**DATA FOR THE TASK**
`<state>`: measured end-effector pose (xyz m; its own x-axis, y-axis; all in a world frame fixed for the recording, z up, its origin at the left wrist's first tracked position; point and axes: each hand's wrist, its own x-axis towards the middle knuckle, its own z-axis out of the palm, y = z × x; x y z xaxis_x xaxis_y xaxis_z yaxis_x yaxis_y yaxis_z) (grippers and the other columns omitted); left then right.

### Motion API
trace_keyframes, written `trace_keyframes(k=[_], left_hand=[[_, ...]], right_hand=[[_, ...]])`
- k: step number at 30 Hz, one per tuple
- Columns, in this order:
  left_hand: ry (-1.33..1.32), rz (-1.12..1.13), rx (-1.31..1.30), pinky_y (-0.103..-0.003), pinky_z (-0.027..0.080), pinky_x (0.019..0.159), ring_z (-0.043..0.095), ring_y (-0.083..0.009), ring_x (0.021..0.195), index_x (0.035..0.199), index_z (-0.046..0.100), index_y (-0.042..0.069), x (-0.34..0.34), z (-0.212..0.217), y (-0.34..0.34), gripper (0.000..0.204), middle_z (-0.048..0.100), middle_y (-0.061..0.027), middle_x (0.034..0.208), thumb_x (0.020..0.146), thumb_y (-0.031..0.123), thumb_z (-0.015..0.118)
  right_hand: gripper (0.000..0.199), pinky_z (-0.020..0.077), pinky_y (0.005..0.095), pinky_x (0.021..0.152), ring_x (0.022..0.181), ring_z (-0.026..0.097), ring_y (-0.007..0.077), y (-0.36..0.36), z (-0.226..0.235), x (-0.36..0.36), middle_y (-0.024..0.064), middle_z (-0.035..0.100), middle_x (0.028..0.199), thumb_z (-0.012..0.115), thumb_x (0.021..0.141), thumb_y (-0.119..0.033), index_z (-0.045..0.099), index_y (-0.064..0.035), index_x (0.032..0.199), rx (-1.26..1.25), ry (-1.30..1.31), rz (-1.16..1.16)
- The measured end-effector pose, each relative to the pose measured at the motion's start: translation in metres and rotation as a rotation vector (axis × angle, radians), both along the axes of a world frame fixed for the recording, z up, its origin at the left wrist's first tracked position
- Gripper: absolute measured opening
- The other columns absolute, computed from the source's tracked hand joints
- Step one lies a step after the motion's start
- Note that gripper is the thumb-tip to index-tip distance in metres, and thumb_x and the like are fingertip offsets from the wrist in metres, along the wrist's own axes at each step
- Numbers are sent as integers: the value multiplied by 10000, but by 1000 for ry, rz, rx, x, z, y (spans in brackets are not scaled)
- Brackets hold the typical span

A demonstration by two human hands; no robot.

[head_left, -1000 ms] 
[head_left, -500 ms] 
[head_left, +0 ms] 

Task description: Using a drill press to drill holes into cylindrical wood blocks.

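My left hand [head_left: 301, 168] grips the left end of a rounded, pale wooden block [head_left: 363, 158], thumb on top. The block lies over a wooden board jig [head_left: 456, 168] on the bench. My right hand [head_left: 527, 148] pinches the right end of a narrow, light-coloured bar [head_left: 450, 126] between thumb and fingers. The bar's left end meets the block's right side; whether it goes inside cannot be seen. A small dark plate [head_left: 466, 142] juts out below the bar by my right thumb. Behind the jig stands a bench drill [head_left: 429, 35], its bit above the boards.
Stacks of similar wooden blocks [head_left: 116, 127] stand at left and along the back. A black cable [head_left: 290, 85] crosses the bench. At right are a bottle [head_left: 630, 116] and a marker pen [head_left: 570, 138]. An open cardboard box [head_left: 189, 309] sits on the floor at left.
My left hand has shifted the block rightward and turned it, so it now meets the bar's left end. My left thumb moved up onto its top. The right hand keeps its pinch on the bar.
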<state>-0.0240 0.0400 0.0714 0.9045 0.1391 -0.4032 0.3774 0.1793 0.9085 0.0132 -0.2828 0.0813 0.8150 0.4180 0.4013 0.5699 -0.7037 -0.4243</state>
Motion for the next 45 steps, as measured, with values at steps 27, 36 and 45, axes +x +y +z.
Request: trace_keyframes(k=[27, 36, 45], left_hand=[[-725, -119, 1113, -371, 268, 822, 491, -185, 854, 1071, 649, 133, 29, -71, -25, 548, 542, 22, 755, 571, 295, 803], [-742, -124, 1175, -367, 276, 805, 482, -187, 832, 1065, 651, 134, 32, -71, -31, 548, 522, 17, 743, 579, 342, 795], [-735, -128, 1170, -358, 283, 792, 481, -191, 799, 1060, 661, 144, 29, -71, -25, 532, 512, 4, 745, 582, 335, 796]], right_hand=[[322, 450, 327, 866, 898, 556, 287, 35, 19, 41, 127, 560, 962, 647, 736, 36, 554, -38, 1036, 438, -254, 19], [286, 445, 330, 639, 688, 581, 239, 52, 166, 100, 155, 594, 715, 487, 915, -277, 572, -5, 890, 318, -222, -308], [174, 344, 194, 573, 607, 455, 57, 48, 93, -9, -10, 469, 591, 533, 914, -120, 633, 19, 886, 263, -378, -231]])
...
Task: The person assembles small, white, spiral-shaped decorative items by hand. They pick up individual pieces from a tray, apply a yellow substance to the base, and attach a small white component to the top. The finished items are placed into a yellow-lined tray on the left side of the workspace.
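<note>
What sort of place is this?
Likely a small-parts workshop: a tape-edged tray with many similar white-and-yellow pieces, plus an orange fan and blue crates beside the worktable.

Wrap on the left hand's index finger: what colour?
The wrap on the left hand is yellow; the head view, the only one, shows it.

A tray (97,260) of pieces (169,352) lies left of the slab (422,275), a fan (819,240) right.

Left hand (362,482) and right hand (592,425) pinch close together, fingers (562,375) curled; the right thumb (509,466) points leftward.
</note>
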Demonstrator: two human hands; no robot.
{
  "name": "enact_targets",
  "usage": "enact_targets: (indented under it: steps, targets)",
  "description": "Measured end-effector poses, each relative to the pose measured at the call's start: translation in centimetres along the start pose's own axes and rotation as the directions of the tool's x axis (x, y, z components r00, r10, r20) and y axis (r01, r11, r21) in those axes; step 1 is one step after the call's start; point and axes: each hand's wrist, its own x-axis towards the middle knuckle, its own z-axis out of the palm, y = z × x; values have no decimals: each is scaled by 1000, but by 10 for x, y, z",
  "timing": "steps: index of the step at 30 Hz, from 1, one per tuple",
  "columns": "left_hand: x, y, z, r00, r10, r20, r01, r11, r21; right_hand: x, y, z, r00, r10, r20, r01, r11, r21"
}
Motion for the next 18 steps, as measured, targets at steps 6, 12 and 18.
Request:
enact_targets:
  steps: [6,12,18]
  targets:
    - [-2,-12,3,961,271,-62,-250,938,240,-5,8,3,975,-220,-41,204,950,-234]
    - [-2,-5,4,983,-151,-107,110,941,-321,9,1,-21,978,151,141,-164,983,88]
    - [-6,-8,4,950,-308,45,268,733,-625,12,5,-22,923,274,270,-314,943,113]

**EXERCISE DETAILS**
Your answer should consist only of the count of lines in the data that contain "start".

**REPLY TO THE EXERCISE**
3